# '32 Ford, built 44 years later



## Old Coyote (May 8, 2013)

Like Faust, I had a chance to build a model I had attempted as a kid ...... in 1960 my dad brought me an AMT '32 Ford roadster kit ......... and like most 13 year-olds, I slapped it together as fast as I could ........... in 2004, I was able to find the very same kit on ebay and was able to acquire it

My first thoughts were to build it with all the aftermarket goodies that were then available ............ but after thinking about it I decided to build it exactly as I had built it 44 years earlier ........... so here it is, AMT's 1932 Ford Model B roadster, hopefully a littler better this time


----------



## Zombie_61 (Apr 21, 2004)

Too cool for school O.C.! Between this and your Willys, I'm beginning to think we have very similar tastes. :thumbsup:


----------



## DCH10664 (Jul 16, 2012)

Very Nice :thumbsup: :thumbsup: :thumbsup:


----------



## spawndude (Nov 28, 2007)

I have a very similar story with an MPC 1928 Lincoln Gangbusters car.
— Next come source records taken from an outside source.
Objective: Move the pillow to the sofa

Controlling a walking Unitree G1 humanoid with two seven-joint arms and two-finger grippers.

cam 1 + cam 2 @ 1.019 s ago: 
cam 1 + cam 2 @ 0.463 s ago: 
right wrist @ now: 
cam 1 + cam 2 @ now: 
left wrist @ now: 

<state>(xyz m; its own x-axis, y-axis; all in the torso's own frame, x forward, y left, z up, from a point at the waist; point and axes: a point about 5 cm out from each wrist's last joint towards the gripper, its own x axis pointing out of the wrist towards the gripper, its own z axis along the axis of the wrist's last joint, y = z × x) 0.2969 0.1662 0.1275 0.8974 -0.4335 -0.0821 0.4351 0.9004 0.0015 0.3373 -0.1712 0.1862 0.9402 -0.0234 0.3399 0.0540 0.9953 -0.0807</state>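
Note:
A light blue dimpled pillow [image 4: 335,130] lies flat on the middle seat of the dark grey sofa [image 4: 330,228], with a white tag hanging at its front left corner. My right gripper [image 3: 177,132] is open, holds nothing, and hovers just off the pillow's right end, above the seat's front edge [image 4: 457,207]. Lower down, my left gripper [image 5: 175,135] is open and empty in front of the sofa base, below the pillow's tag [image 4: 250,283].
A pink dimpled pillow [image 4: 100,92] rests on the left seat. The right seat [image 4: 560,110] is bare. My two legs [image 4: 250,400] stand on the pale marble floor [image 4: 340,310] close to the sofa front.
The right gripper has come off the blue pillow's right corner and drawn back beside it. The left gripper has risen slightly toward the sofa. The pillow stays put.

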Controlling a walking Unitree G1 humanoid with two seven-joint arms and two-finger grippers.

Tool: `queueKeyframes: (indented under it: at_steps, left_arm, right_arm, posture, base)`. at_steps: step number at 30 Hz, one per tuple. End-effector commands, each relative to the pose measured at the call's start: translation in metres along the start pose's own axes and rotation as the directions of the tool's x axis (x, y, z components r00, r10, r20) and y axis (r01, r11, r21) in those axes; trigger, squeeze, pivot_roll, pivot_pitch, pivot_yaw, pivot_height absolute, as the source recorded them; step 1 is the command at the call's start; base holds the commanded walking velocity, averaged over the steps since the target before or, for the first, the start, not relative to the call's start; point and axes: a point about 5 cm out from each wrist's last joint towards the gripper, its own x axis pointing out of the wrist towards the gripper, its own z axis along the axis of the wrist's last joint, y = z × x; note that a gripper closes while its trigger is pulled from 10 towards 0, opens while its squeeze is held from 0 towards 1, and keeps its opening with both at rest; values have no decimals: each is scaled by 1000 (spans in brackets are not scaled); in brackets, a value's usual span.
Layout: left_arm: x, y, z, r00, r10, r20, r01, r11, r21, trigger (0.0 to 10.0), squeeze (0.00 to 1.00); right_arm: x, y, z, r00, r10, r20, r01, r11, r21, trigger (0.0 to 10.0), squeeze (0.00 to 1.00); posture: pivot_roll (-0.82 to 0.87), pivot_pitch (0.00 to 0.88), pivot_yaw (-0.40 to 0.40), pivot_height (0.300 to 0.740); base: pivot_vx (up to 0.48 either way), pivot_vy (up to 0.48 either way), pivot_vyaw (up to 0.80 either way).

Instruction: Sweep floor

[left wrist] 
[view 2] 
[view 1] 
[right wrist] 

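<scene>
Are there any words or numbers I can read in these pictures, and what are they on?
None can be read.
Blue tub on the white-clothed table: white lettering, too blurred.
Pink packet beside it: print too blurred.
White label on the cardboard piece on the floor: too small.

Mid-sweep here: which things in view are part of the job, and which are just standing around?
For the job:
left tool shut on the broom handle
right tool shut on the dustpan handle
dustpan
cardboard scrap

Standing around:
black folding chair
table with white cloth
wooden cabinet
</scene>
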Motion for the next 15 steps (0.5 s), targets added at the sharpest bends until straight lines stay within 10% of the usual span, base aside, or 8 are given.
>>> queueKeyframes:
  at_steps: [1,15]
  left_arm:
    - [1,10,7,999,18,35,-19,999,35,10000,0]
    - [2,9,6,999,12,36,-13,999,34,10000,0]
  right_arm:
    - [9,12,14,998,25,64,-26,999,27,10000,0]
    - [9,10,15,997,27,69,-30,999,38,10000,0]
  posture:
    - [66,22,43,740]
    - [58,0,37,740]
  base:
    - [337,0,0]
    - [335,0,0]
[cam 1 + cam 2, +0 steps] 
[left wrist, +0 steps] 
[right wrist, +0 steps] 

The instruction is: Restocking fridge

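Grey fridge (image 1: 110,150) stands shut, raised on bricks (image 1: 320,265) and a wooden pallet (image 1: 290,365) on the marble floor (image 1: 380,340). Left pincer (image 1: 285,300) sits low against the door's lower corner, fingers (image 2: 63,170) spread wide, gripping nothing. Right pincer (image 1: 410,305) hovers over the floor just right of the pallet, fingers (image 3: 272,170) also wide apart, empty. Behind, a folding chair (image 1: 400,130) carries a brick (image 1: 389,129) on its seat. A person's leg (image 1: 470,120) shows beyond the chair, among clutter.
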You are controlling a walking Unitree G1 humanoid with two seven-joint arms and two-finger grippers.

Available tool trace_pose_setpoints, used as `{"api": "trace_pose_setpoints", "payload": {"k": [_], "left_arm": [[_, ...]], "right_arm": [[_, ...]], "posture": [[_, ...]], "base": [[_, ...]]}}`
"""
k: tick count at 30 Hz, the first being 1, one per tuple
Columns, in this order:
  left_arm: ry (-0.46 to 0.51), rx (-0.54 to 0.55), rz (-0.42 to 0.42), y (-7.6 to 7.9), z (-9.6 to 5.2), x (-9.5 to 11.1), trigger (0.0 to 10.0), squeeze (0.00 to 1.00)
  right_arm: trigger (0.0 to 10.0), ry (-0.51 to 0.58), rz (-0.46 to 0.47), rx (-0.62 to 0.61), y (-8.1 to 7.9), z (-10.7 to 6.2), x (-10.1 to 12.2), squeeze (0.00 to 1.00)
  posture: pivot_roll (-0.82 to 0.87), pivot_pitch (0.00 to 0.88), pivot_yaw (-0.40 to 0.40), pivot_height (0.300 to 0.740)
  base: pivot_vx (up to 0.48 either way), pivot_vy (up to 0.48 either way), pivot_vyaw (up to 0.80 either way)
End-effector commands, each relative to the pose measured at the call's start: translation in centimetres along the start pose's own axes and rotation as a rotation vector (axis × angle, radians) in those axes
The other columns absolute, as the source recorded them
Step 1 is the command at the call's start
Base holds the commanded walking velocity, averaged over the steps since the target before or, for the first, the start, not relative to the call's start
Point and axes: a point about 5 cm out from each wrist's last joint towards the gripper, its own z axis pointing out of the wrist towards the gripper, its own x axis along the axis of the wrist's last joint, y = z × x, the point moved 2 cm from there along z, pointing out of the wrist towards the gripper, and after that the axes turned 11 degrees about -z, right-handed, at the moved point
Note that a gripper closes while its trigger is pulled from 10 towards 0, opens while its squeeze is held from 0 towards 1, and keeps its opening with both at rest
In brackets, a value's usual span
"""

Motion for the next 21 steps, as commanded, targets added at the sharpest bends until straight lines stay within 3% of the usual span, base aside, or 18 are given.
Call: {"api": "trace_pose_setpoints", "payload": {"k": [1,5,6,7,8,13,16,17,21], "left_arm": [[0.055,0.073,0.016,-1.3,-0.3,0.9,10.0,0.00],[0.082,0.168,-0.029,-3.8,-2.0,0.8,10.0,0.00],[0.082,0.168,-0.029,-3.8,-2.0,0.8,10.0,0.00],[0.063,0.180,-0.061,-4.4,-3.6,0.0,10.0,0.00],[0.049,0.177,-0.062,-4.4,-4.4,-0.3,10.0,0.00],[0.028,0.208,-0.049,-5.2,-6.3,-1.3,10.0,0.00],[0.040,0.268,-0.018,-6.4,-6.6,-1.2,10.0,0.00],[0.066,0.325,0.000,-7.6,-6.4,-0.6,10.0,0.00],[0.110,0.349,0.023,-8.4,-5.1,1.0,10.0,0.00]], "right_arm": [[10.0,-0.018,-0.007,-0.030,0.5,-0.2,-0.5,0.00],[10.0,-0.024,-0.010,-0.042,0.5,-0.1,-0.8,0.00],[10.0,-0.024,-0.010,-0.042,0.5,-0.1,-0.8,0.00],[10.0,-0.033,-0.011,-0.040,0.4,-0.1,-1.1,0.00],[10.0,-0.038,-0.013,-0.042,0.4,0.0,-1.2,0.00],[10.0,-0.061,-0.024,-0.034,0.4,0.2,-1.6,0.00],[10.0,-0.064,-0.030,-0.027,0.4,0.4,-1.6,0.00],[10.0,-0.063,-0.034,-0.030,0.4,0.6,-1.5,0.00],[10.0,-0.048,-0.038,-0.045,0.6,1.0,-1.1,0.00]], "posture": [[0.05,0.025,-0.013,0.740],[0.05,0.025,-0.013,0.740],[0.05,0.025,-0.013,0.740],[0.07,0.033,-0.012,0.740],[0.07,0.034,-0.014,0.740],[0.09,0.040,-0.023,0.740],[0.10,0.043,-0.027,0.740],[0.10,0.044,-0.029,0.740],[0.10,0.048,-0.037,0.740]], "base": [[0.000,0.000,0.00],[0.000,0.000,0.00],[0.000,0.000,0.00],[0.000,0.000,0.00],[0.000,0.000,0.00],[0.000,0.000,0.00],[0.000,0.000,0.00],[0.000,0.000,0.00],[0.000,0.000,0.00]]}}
I was fortunate enough to find the exact box released in 1965 for under $20.


----------



## john65 (Aug 4, 2013)

That's a great build and a neat story as well!


----------



## MadCap Romanian (Oct 29, 2005)

The black paint is very smooth and reflective!


----------



## olmansam (Jan 28, 2016)

Nice job. I am just getting back into modeling after about 45 to 50 years. Have finished 1 model, a 41 Chevy truck and am now working on a 68 Charger. I hope to do a 32 Ford next. My son is going to do one at same time so we can help each other. I would like to be able to do as well as yours.
olmansam


----------